Experiences on Using Different OpenMP 4.5 Programming Styles to Bring DRMG++ to Exascale

Event: The International Workshop on OpenMP (IWOMP)


Presenter: Arghya Chatterjee


With the rapidly changing microprocessor designs and architectural diversity (multicores, manycores, accelerators) for the next generation pre-Exascale systems, applications at the Oak Ridge Leadership Computing Facility must adapt to the hardware, to exploit the different types of parallelism in the architecture. To get the benefit of all the hardware threads within a node its best to use a hybrid programming approach, by using OpenMP within the nodes, and MPI across the nodes, for scaling.

On these systems with heterogeneous architectures, that provide different levels of parallelism, data locality, and memory hierarchies, addressing performance portability can be challenging. As we move towards these systems, we need to experiment with different “programming styles” for in-node parallelization using OpenMP to manage the complexity of these systems.

New features in the OpenMP specification, 4.0/4.5, addresses some of these challenges, like, affinity, target support, user-defined reductions, taskgroups, and taskloops that can interoperate with OpenMP 2.5 features such as worksharing loops, nested parallelism, etc. We need to use these constructs collectively to exploit all the parallelism available within the nodes.
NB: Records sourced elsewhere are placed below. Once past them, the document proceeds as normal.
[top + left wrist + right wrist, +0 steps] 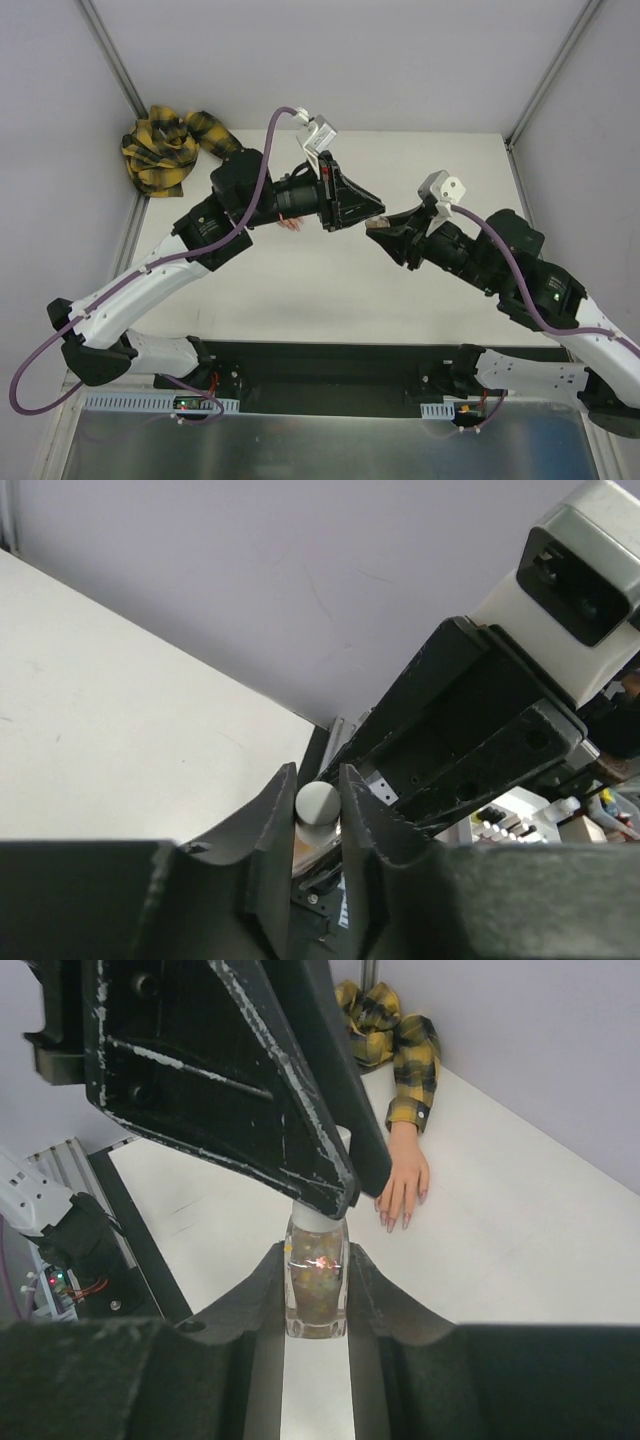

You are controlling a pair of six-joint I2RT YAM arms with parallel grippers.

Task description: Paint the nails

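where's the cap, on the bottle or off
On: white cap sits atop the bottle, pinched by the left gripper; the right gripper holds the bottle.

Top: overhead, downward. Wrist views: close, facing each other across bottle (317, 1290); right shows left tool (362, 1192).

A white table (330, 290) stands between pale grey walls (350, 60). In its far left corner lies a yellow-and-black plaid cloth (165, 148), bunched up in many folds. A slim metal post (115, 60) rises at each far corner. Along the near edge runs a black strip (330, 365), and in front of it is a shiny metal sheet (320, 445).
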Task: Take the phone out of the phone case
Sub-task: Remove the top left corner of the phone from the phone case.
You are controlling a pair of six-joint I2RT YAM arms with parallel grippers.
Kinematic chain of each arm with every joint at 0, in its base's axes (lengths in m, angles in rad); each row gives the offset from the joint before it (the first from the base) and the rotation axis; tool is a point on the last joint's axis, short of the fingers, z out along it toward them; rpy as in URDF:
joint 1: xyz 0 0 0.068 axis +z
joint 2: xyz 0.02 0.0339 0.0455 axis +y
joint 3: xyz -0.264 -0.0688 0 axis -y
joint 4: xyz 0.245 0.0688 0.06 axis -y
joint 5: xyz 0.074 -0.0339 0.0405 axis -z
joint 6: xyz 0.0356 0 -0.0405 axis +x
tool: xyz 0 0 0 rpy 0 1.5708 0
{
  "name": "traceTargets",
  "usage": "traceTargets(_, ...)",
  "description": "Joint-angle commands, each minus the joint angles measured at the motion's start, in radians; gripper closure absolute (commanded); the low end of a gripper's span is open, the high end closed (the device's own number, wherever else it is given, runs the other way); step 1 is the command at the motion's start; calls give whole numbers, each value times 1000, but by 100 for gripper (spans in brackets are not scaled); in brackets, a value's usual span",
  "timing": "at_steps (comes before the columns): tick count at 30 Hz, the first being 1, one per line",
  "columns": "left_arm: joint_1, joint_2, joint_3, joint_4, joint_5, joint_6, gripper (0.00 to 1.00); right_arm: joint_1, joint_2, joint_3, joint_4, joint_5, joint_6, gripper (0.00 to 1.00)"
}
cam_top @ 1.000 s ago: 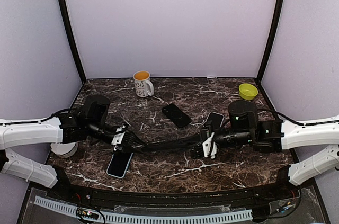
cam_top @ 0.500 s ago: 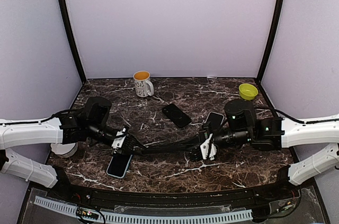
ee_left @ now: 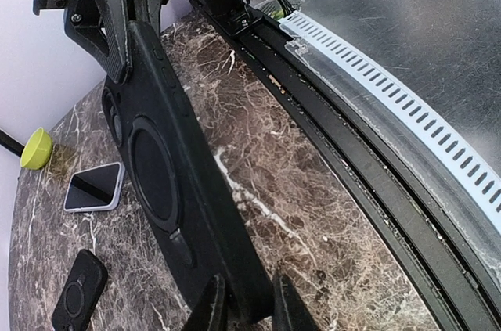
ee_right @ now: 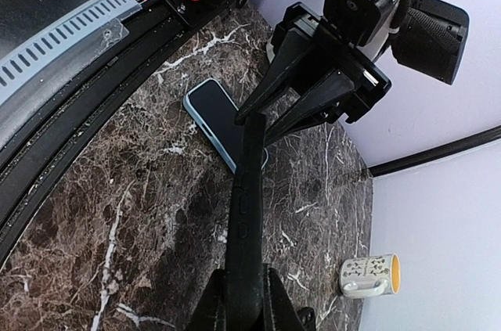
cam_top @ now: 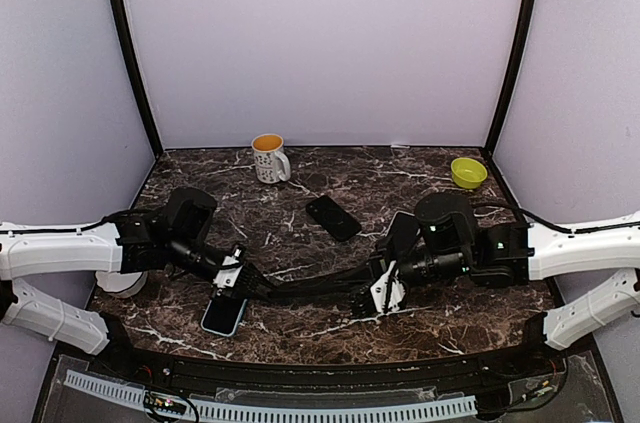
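A black phone case (cam_top: pixel 310 291) hangs edge-up just above the table, stretched between both arms. My left gripper (cam_top: pixel 245 283) is shut on its left end, and the left wrist view shows the fingers (ee_left: pixel 244 288) pinching the case (ee_left: pixel 168 182) with its ringed back showing. My right gripper (cam_top: pixel 375 295) is shut on the other end; the right wrist view shows it (ee_right: pixel 243 276) clamping the case's button edge (ee_right: pixel 246 198). A blue-rimmed phone (cam_top: pixel 224 315) lies screen-up on the table below the left gripper, also seen as the phone (ee_right: pixel 215 116). Whether anything sits inside the case is hidden.
A spotted mug (cam_top: pixel 268 158) stands at the back left and a yellow-green bowl (cam_top: pixel 467 172) at the back right. A black phone-shaped item (cam_top: pixel 332 217) lies mid-table. A white-rimmed phone (ee_left: pixel 94 188) lies by the right arm. A slotted rail (cam_top: pixel 300 408) lines the near edge.
Both grippers have carried the case nearer the front edge, the right one shifting left and the left one slightly right. The left jaws closed a little tighter on the case.
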Motion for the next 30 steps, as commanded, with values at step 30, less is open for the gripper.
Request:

Finding out the best programming style (e.g.: SPMD-style, multi-level tasks, accelerator programming, nested parallelism, or a combination of these) to maximize performance and achieve performance portability across multiple systems with different architectures is still an open research problem. As a part of this exploration, we have developed a mini-application, from the original DMRG++ application (sparse matrix algebra computational motif, developed at ORNL). Our mini-app uses different types of parallelism (tasking, data, SIMD-level parallelism, etc.) that we can use, to exploit OpenMP 4.5 constructs, collectively, to give us the performance on the future pre-Exascale system.

In this talk, we will briefly discuss the application, the different types of parallelism in our application, followed by the different ex-periments when using various programming styles (using the latest OpenMP 4.5 constructs) and their performance implications. We will conclude with our experience, on what worked and didn’t work and what is currently missing in OpenMP, which might improve its usability.